LiftQuant: Continuous Bit-Width LLM via Dimensional Lifting and Projection

Researchers have developed LiftQuant, a framework enabling continuous bit-width control for large language models by using a "lift-then-project" mechanism that approximates low-dimensional weight vectors from a higher-dimensional space. The method allows a 70-billion-parameter LLM to be compressed to 2.4 bits to precisely fit a 24GB GPU, outperforming existing 2-bit models on the same hardware. This breakthrough eliminates the rigid integer-based bit-width constraints that previously prevented optimal model deployment under specific memory budgets.
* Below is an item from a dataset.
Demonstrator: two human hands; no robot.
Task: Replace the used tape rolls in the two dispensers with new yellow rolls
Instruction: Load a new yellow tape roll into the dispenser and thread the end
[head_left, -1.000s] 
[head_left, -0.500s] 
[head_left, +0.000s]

read1 min publishedJun 4, 2026

arXiv:2606.04050v1 Announce Type: new Abstract: Existing quantization methods are fundamentally limited by rigid, integer-based bit-widths (e.g., 2, 3-bit), resulting in a deployment gap" where Large Language Models cannot be optimally fitted to specific memory budgets. To bridge this gap, we introduce LiftQuant, a novel framework that enables continuous bit-width control for true Pareto-optimal deployment. The core innovation is a lift-then-project" mechanism which approximates low-dimensional weight vectors by projecting a simple 1-bit lattice from a higher-dimensional ``lifted" space. Crucially, the effective bit-width is determined simply by the ratio of the lifted dimension to the original dimension, which allows the bit-width to be tuned quasi-continuous as the dimension is a flexible structural parameter. This projection generates a structured yet non-uniform codebook, capturing the expressive power of Vector Quantization (VQ). While beneficial over VQ, LiftQuant's decoding path relies solely on linear transformations and 1-bit uniform quantizers, retaining hardware-friendly nature. This flexibility is transformative: LiftQuant enables a 70B LLM to be compressed to 2.4 bits to precisely fit a 24GB GPU, where its performance significantly surpasses state-of-the-art 2-bit models fitted on the same device. Our code and ckpt is available at https://github.com/Heliulu/LiftQuant.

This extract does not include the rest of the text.